Speaker
Description
Speaking confidence remains one of the most persistent affective challenges for Asian learners of English as a Foreign Language (EFL), particularly women, who struggle with cultural expectations of accuracy, silence, and self-restraint. To address this, the study proposes a new theoretical framework—the Affective–Cognitive–Intercultural Spiral (ACIS)—which conceptualises confidence growth not as a linear linguistic outcome but as an upward interaction between emotional readiness, cognitive engagement, and intercultural meaning-making. ACIS is applied to analyze two low-stakes virtual exchange sessions involving female university students from Japan, India, and Malaysia. Using a mixed-methods design, pre- and post-exchange questionnaires and written reflections traced shifts in willingness to communicate (WTC), foreign language anxiety, and identity positioning.
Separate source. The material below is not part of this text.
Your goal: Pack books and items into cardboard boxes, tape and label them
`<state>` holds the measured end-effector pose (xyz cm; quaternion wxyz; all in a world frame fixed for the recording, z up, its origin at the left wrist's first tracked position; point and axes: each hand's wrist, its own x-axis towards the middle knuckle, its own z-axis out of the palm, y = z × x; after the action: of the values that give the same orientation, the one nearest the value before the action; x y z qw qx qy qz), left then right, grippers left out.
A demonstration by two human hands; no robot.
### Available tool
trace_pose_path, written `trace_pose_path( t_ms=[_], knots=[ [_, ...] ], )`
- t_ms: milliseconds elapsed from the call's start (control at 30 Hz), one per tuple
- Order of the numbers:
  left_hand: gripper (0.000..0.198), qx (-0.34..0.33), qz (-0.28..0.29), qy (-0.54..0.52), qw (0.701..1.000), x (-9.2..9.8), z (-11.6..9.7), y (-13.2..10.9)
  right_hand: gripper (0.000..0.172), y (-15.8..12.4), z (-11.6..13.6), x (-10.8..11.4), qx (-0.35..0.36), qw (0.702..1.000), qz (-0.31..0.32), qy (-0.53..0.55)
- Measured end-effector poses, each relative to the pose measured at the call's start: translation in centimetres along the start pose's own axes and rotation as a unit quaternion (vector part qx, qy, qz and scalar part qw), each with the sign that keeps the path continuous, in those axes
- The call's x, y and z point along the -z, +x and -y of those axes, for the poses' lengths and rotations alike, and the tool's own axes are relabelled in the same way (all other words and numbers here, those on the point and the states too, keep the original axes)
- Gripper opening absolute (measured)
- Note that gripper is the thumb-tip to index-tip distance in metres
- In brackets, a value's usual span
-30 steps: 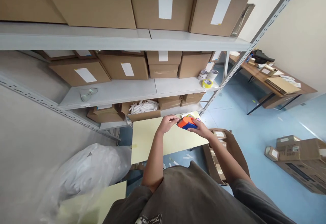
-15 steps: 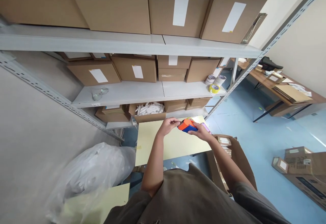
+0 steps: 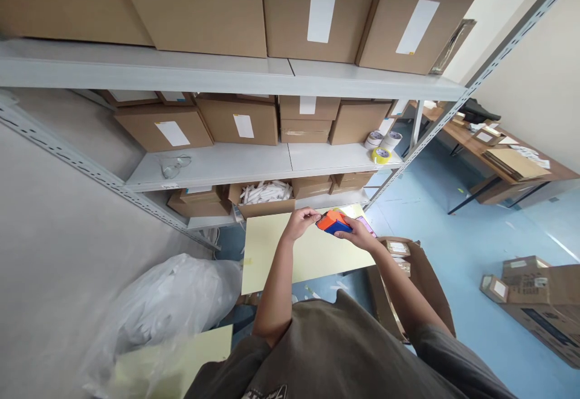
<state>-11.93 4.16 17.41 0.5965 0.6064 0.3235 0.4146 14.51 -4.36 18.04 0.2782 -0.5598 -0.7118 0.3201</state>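
An orange and blue handheld device [image 3: 333, 222], shaped like a tape dispenser, is held between both hands above a pale yellow table [image 3: 272, 254]. My right hand [image 3: 360, 236] grips it from below and from the right. At its left end, the curled fingers of my left hand [image 3: 299, 222] pinch it. A small pink item lies on the table just right of the hands, mostly hidden.
Grey metal shelving [image 3: 254, 163] with labelled cardboard boxes stands in front; tape rolls [image 3: 380, 145] sit at the shelf's right end. An open carton [image 3: 408, 278] is on the blue floor to the right, a plastic bag [image 3: 158, 308] to the left, a wooden desk [image 3: 507, 163] far right.
The hands keep the same hold on the orange and blue device. The view has shifted a little since a second ago, so the shelves sit further right and lower in the picture.
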Motion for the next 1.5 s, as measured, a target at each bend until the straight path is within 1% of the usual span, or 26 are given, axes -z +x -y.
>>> trace_pose_path(
  t_ms=[100,267,500,600,700,833,1000,1267,1500],
  knots=[
    [0.043,0.009,-0.007,0.000,1.000,-0.2,0.4,0.0,0.052,0.0,0.2,-0.1,0.001,1.000,0.001,0.007],
    [0.048,0.038,-0.010,-0.046,0.998,-0.4,0.8,0.0,0.050,0.0,0.2,-0.3,0.016,1.000,-0.008,-0.015],
    [0.046,0.029,0.031,-0.056,0.997,0.1,0.6,0.3,0.049,0.4,0.1,0.3,-0.009,1.000,0.000,-0.009],
    [0.042,0.021,0.005,-0.052,0.998,-0.1,0.8,0.7,0.046,0.8,0.4,0.6,-0.028,0.999,-0.006,-0.019],
    [0.041,0.027,-0.027,-0.050,0.998,-0.5,1.1,1.1,0.043,1.3,0.4,0.7,-0.042,0.999,-0.008,-0.017],
    [0.041,0.036,-0.041,-0.049,0.997,-0.8,1.6,1.4,0.046,1.6,-0.2,0.2,-0.045,0.999,-0.002,0.015],
    [0.041,0.036,-0.061,-0.038,0.997,-0.9,2.0,1.7,0.048,1.9,-0.4,-0.2,-0.047,0.998,-0.010,0.039],
    [0.044,0.039,-0.068,-0.044,0.996,-1.0,2.5,2.0,0.049,2.2,-0.3,-0.1,-0.050,0.997,-0.004,0.055],
    [0.055,0.056,-0.065,-0.070,0.994,-1.3,2.6,2.1,0.052,2.4,-0.7,-0.2,-0.026,0.999,0.010,0.038]
  ],
)
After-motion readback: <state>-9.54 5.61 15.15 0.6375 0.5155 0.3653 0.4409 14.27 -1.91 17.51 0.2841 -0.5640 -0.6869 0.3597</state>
Findings reveal a clear ACIS trajectory: initially hesitant Japanese participants moved from avoidance and fear toward communicative risk-taking, cultural explanation, and relational identity construction, while Indian and Malaysian peers scaffolded discourse through multilingual repertoires and shared negotiation of meaning. Results show that confidence emerges through iterative affective and intercultural feedback cycles rather than linguistic mastery alone. ACIS offers a novel lens for understanding confidence development in Asian EFL contexts and highlights the pedagogical value of structured virtual exchanges in fostering communicative agency, emotional security, and globalidentity formation among women learners.